--- WHAT YOU ARE ASKED TO DO ---
A faithful copy is needed. Set down all of the data below exactly.
::::
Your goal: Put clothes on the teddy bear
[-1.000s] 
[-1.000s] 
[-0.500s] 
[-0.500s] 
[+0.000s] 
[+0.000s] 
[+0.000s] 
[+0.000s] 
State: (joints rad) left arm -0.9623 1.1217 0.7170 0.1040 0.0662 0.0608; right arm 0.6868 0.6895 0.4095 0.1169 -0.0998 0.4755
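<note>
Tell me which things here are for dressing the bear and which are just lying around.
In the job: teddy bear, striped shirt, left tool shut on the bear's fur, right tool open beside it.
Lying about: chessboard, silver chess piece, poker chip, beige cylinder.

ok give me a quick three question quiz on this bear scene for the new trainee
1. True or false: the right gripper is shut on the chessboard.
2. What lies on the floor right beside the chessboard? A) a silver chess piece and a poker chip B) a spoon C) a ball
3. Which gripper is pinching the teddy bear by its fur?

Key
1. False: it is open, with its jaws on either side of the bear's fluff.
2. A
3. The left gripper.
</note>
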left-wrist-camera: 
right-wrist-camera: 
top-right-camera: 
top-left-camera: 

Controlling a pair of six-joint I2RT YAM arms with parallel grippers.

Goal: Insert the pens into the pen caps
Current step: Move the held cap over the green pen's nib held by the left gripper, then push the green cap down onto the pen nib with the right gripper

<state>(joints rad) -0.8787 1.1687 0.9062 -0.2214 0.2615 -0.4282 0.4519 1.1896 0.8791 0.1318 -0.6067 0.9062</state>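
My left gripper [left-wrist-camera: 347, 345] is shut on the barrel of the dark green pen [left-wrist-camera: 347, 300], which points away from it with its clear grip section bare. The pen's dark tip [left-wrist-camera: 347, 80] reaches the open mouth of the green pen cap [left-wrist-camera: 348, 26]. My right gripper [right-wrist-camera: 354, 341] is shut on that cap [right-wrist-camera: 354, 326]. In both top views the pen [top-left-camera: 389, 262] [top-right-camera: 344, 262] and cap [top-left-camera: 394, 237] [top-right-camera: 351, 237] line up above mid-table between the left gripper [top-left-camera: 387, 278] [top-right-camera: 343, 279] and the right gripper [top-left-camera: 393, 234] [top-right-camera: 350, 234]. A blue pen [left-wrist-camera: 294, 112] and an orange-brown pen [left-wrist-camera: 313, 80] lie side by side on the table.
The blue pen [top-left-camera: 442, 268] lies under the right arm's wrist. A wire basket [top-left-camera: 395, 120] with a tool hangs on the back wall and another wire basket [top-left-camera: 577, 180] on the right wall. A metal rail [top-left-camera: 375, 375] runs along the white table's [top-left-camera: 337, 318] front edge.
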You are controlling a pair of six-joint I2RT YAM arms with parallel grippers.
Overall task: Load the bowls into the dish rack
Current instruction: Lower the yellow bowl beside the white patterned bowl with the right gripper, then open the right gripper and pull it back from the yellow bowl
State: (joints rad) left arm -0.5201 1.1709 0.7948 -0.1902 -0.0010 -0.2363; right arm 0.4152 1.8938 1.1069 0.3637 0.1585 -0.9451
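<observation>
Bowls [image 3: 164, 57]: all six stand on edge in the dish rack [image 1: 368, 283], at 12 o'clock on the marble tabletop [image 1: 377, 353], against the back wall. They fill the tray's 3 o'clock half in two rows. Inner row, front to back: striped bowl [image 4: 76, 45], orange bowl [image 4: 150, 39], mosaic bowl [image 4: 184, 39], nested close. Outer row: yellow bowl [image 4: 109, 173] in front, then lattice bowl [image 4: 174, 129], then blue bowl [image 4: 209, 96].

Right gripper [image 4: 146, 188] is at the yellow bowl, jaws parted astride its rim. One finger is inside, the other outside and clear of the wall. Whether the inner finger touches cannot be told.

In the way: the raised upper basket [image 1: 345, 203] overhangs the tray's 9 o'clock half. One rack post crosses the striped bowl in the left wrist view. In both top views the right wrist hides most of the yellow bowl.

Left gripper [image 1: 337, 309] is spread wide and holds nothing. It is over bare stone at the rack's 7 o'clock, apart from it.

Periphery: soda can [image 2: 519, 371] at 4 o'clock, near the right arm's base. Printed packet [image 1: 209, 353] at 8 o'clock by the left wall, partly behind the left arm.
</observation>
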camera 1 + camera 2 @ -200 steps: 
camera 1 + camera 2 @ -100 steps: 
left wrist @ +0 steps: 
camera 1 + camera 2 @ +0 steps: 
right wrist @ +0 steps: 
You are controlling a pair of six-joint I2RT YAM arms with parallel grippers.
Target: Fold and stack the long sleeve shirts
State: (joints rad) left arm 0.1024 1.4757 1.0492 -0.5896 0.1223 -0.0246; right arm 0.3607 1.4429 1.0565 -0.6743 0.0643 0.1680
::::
--- EXERCISE RESULT ---
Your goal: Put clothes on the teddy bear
[-1.000s] 
[-1.000s] 
[-0.500s] 
[-0.500s] 
[+0.000s] 
[+0.000s] 
[+0.000s] 
[+0.000s] 
State: (joints rad) left arm -0.9623 1.1217 0.7170 0.1040 0.0662 0.0608; right arm 0.6868 0.6895 0.4095 0.1169 -0.0998 0.4755
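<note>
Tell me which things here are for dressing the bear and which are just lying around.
In the job: teddy bear, striped shirt, left tool shut on the bear's fur, right tool open beside it.
Lying about: chessboard, silver chess piece, poker chip, beige cylinder.

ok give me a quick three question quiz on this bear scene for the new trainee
1. True or false: the right gripper is shut on the chessboard.
2. What lies on the floor right beside the chessboard? A) a silver chess piece and a poker chip B) a spoon C) a ball
3. Which gripper is pinching the teddy bear by its fur?

Key
1. False: it is open, with its jaws on either side of the bear's fluff.
2. A
3. The left gripper.
</note>
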left-wrist-camera: 
right-wrist-camera: 
top-right-camera: 
top-left-camera: 

Controlling a pair of six-joint I2RT YAM arms with parallel grippers.

Goal: Insert the pens into the pen caps
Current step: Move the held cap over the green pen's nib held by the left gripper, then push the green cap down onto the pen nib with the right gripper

<state>(joints rad) -0.8787 1.1687 0.9062 -0.2214 0.2615 -0.4282 0.4519 1.1896 0.8791 0.1318 -0.6067 0.9062</state>
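My left gripper [left-wrist-camera: 347, 345] is shut on the barrel of the dark green pen [left-wrist-camera: 347, 300], which points away from it with its clear grip section bare. The pen's dark tip [left-wrist-camera: 347, 80] reaches the open mouth of the green pen cap [left-wrist-camera: 348, 26]. My right gripper [right-wrist-camera: 354, 341] is shut on that cap [right-wrist-camera: 354, 326]. In both top views the pen [top-left-camera: 389, 262] [top-right-camera: 344, 262] and cap [top-left-camera: 394, 237] [top-right-camera: 351, 237] line up above mid-table between the left gripper [top-left-camera: 387, 278] [top-right-camera: 343, 279] and the right gripper [top-left-camera: 393, 234] [top-right-camera: 350, 234]. A blue pen [left-wrist-camera: 294, 112] and an orange-brown pen [left-wrist-camera: 313, 80] lie side by side on the table.
The blue pen [top-left-camera: 442, 268] lies under the right arm's wrist. A wire basket [top-left-camera: 395, 120] with a tool hangs on the back wall and another wire basket [top-left-camera: 577, 180] on the right wall. A metal rail [top-left-camera: 375, 375] runs along the white table's [top-left-camera: 337, 318] front edge.
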You are controlling a pair of six-joint I2RT YAM arms with parallel grippers.
Overall task: Load the bowls into the dish rack
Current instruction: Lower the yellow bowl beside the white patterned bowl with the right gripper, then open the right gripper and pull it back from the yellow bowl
State: (joints rad) left arm -0.5201 1.1709 0.7948 -0.1902 -0.0010 -0.2363; right arm 0.4152 1.8938 1.1069 0.3637 0.1585 -0.9451
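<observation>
Bowls [image 3: 164, 57]: all six stand on edge in the dish rack [image 1: 368, 283], at 12 o'clock on the marble tabletop [image 1: 377, 353], against the back wall. They fill the tray's 3 o'clock half in two rows. Inner row, front to back: striped bowl [image 4: 76, 45], orange bowl [image 4: 150, 39], mosaic bowl [image 4: 184, 39], nested close. Outer row: yellow bowl [image 4: 109, 173] in front, then lattice bowl [image 4: 174, 129], then blue bowl [image 4: 209, 96].

Right gripper [image 4: 146, 188] is at the yellow bowl, jaws parted astride its rim. One finger is inside, the other outside and clear of the wall. Whether the inner finger touches cannot be told.

In the way: the raised upper basket [image 1: 345, 203] overhangs the tray's 9 o'clock half. One rack post crosses the striped bowl in the left wrist view. In both top views the right wrist hides most of the yellow bowl.

Left gripper [image 1: 337, 309] is spread wide and holds nothing. It is over bare stone at the rack's 7 o'clock, apart from it.

Periphery: soda can [image 2: 519, 371] at 4 o'clock, near the right arm's base. Printed packet [image 1: 209, 353] at 8 o'clock by the left wall, partly behind the left arm.
</observation>
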camera 1 + camera 2 @ -200 steps: 
camera 1 + camera 2 @ -100 steps: 
left wrist @ +0 steps: 
camera 1 + camera 2 @ +0 steps: 
right wrist @ +0 steps: 
You are controlling a pair of six-joint I2RT YAM arms with parallel grippers.
Target: Fold and stack the long sleeve shirts
State: (joints rad) left arm 0.1024 1.4757 1.0492 -0.5896 0.1223 -0.0246; right arm 0.3607 1.4429 1.0565 -0.6743 0.0643 0.1680

No more is needed for this answer.